- Directed by: Francesc Bellmunt
- Production company: Ópalo Films
- Release date: 1984;
- Country: Spain

= Pa d'àngel =

1984 Catalan comedy film

Pa d'àngel is a 1984 Spanish comedy film directed by Francesc Bellmunt and produced by Ópalo Films. It screened in the Panorama of Spanish Cinema section at the 1984 San Sebastian International Film Festival. The film was also released under the Castilian Spanish title Pan de ángel.

== Plot ==
Barcelona, 1983. Agustí Martorell, a forty-year-old left-wing lawyer, an atheist and a former anti-Franco activist, discovers that his 15-year-old daughter Esther has been secretly baptised under the influence of a progressive priest.
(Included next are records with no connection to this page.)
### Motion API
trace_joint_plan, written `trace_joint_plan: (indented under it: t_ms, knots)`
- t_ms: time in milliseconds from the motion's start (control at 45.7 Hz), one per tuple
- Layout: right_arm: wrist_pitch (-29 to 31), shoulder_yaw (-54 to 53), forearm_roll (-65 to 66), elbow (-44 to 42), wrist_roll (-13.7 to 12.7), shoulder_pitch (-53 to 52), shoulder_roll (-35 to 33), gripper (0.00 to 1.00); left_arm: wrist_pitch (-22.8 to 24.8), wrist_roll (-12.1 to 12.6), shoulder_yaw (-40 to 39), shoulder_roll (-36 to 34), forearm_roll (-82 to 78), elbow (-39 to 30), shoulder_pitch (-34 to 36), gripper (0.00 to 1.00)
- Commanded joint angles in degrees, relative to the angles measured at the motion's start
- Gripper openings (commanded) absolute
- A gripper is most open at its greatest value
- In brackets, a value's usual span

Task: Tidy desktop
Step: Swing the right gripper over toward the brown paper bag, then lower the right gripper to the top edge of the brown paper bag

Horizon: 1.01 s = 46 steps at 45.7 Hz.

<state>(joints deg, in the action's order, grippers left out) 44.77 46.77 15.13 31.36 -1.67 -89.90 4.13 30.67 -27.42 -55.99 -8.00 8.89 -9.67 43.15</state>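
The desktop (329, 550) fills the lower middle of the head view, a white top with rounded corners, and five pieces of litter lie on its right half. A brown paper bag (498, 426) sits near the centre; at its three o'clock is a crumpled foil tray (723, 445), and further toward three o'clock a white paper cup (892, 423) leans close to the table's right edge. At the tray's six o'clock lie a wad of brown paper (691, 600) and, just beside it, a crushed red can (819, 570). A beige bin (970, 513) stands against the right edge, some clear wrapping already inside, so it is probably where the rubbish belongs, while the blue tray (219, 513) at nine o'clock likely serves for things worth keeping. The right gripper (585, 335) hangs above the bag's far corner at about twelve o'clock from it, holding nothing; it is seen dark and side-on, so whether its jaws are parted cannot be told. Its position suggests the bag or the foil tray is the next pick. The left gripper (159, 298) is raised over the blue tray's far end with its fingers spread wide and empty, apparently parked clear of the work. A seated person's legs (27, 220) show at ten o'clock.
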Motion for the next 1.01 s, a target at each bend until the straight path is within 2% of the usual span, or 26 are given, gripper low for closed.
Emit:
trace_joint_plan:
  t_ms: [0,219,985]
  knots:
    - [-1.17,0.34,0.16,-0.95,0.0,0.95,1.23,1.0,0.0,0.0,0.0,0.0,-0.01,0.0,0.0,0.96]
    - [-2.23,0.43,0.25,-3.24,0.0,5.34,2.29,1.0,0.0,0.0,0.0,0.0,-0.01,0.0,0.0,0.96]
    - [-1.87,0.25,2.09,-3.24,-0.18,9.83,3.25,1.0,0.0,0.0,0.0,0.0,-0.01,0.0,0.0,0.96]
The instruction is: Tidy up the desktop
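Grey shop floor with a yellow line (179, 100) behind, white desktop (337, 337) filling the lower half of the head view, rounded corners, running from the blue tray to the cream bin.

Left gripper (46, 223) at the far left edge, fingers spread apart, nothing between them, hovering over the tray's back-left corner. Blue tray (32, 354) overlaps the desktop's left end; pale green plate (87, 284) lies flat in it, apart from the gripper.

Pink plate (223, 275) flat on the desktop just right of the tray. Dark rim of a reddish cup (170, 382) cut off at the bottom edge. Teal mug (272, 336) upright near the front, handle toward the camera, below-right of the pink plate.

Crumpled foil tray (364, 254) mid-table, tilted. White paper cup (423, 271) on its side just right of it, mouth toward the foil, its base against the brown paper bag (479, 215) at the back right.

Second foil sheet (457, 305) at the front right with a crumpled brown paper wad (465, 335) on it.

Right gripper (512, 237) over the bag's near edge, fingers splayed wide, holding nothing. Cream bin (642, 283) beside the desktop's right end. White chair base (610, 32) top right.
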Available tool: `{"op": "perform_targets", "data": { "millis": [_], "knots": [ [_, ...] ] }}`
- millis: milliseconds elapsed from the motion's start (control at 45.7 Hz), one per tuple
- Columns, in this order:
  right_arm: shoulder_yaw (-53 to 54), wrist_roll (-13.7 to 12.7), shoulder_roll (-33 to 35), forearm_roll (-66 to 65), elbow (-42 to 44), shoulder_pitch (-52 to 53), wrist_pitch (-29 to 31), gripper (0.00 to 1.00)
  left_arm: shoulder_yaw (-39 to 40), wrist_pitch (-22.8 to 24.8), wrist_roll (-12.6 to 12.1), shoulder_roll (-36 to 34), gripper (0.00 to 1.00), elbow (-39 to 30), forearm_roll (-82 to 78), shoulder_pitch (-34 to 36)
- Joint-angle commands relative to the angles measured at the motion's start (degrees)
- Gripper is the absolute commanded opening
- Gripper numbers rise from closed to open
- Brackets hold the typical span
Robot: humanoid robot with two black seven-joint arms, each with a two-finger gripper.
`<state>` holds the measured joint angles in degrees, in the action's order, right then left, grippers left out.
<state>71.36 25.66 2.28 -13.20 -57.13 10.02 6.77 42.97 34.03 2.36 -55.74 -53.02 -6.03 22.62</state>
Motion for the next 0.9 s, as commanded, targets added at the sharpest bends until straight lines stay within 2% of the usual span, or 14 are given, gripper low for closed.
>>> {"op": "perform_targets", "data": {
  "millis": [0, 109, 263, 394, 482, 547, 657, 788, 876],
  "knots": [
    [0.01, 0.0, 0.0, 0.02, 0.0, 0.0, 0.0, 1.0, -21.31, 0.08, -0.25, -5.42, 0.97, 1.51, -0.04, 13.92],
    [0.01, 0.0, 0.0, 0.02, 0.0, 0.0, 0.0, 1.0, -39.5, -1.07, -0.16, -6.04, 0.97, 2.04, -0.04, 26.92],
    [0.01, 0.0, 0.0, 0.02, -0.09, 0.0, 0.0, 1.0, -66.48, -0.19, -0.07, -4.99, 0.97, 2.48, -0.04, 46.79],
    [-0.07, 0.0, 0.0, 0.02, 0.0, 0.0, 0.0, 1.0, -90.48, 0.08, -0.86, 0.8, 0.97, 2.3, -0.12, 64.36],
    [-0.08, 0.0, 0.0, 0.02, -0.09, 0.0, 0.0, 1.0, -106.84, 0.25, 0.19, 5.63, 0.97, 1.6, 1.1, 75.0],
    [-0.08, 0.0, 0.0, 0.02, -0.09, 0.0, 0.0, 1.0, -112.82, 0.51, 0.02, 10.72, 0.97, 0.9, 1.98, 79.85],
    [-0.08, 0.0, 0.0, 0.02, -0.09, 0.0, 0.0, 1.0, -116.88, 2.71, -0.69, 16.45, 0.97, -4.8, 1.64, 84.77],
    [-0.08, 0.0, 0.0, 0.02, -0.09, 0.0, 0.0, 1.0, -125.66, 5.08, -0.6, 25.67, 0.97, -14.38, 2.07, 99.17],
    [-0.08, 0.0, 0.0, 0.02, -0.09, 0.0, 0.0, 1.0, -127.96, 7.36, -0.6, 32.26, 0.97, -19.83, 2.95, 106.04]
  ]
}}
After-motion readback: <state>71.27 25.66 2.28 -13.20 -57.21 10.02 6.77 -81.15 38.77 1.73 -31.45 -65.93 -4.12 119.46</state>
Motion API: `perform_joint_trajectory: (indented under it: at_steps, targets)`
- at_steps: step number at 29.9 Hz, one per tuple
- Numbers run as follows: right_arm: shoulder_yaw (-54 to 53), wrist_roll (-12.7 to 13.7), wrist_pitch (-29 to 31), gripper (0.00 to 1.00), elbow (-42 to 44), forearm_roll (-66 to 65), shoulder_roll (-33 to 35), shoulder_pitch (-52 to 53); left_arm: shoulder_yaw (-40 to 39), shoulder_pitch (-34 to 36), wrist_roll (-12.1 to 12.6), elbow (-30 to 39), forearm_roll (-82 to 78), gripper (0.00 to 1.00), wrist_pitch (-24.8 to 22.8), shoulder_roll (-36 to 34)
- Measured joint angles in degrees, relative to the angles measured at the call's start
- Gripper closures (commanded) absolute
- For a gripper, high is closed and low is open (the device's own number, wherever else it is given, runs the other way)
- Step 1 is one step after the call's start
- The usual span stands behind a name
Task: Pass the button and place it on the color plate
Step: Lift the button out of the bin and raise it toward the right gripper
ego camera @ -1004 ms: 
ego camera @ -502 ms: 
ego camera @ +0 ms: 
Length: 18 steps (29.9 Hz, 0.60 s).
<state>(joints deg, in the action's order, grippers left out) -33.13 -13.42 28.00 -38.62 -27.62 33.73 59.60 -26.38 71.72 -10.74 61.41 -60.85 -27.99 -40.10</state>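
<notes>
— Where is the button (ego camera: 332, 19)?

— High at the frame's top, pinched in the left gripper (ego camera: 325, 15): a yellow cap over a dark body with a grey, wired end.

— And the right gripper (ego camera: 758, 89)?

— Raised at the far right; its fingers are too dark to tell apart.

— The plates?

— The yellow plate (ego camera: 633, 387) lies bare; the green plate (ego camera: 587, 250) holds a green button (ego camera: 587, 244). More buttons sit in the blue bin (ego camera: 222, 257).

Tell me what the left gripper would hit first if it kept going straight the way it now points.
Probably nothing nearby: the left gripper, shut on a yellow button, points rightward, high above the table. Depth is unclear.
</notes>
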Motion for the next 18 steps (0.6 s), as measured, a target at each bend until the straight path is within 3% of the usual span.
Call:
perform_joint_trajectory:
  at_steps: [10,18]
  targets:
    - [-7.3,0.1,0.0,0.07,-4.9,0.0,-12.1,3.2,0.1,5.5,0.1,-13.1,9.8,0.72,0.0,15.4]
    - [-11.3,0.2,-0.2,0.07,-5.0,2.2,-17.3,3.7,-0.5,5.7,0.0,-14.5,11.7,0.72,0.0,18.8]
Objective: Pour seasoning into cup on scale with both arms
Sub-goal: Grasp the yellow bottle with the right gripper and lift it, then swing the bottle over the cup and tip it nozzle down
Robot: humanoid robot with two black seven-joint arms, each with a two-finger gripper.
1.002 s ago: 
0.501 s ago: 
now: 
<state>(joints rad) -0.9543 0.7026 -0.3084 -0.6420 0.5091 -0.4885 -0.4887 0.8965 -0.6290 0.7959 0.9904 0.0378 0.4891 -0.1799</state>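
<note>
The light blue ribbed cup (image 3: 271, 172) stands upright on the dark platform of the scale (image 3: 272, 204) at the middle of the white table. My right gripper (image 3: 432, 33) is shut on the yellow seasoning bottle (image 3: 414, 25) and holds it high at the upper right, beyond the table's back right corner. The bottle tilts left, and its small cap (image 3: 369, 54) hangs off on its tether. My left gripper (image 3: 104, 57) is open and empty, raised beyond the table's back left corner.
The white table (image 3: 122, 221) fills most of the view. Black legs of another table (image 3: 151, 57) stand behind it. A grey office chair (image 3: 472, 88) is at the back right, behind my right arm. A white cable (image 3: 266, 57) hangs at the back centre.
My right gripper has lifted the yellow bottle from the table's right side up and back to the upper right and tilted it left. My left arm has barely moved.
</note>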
Agustí reacts to Esther's religiosity much as his own parents had reacted to his atheism.

== Cast ==
The cast includes:
- Llorenç Santamaria
- Eva Cobo
- Pierre Oudrey
- Patrícia Soley-Bertran
- Francesc Albiol
- Pere Ponce
- Joan Borràs
- Josep Maria Cañete
- Joaquín Cardona
- Artur Costa
- Rosa Cadafalch
- Carme Callol
- Elisa Crehuet
- Ferran Rañé

== Awards ==
Pere Ponce received the award for best actor for his performance in the film at the 1985 Premis de Cinematografia de la Generalitat de Catalunya.